*Problem to work on*. In the entries that follow, the line with "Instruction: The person" opens the range and the line with "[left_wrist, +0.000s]" closes it; repeat that range exactly, both lines included.

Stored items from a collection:
╔══
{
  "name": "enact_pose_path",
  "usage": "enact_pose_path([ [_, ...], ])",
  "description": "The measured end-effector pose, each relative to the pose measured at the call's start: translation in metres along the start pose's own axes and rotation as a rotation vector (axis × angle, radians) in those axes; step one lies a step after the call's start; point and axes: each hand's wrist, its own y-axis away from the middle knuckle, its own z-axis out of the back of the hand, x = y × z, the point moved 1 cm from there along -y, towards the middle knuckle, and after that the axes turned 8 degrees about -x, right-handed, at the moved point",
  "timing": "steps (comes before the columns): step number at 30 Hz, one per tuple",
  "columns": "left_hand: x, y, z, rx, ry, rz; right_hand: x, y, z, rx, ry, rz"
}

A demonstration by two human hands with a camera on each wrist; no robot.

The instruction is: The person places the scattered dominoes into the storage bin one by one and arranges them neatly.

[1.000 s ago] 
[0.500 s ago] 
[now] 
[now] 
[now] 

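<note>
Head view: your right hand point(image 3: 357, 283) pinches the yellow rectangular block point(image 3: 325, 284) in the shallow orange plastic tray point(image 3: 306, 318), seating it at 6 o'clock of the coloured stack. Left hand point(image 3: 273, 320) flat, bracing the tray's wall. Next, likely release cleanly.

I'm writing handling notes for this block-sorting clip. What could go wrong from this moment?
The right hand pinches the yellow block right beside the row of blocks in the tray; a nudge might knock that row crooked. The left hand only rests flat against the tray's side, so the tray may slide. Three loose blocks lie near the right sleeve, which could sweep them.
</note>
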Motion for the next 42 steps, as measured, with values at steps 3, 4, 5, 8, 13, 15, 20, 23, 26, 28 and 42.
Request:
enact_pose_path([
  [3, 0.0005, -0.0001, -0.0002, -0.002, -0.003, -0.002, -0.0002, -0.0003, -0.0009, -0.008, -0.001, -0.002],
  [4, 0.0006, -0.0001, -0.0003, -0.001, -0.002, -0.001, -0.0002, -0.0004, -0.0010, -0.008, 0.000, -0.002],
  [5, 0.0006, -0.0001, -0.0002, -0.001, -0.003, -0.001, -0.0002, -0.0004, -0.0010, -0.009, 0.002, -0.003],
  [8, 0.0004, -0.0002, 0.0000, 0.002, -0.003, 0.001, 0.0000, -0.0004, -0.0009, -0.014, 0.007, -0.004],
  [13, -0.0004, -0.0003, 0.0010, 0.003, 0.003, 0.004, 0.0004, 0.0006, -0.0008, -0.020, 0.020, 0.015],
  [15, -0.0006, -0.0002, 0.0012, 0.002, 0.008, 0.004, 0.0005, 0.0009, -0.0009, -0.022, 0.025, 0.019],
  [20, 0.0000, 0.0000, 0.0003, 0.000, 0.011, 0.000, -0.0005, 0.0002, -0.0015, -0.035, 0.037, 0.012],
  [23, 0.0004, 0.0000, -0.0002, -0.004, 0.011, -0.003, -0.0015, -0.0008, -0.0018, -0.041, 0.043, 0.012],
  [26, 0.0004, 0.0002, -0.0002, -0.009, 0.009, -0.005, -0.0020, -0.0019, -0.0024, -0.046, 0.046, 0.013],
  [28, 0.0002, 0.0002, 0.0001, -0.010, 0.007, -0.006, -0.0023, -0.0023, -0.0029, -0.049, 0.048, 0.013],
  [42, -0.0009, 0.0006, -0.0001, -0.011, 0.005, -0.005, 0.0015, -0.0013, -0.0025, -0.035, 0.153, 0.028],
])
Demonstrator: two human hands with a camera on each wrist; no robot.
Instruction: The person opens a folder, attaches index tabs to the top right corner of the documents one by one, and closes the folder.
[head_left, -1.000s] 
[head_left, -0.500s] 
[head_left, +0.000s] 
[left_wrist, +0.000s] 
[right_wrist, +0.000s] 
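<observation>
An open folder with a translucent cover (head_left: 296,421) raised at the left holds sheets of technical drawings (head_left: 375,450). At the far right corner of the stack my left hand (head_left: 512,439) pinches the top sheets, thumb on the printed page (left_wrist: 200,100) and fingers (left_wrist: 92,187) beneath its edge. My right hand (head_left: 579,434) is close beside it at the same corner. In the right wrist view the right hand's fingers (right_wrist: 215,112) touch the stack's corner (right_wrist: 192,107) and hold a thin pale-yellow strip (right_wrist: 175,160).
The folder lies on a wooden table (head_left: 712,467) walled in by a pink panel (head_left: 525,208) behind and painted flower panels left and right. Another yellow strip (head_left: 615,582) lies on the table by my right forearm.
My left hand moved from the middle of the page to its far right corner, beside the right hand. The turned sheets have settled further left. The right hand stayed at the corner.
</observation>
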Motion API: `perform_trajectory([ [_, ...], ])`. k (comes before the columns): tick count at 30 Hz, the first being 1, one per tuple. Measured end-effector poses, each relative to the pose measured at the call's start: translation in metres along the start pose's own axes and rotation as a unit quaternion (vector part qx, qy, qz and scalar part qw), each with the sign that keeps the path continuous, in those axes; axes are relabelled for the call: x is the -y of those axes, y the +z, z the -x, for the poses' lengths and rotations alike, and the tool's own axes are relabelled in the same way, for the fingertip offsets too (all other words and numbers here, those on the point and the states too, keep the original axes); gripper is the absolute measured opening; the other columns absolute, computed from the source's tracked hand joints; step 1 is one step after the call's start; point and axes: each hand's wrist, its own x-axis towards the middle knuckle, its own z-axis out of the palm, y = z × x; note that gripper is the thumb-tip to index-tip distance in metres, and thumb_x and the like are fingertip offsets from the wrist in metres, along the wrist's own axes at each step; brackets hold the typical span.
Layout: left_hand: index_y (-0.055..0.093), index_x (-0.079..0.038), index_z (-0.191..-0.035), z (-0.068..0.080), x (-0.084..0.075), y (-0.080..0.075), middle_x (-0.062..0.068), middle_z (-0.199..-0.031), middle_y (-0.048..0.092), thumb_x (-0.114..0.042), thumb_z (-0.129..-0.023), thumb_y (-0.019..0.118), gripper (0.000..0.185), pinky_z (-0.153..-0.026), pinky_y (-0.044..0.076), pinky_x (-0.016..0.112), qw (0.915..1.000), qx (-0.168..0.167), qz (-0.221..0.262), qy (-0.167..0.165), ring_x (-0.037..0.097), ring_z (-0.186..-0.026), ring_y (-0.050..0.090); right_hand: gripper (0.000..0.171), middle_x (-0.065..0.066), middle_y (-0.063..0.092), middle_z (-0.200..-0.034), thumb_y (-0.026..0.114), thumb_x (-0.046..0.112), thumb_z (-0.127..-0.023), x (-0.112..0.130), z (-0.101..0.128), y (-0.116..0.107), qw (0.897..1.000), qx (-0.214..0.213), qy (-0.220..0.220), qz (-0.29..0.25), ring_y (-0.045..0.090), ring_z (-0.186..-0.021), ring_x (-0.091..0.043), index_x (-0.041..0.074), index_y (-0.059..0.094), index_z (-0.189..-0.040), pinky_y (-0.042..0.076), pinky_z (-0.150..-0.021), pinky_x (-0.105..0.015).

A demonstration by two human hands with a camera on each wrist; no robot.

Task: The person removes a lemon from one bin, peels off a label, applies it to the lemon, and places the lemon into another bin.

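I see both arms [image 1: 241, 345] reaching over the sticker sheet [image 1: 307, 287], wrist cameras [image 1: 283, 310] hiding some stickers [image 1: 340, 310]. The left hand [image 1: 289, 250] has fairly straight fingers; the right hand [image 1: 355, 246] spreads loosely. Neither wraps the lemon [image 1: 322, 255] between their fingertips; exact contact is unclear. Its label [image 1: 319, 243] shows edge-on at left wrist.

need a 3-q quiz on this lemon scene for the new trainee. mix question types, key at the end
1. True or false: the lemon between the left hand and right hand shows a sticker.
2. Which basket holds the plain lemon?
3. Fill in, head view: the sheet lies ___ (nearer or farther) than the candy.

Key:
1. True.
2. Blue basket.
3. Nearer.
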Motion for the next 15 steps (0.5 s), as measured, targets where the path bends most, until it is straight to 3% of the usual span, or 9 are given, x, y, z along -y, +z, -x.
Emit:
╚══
*Output*.
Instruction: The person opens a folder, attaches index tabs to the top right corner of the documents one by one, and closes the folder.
[head_left, -1.000s] 
[head_left, -0.500s] 
[head_left, +0.000s] 
[left_wrist, +0.000s] 

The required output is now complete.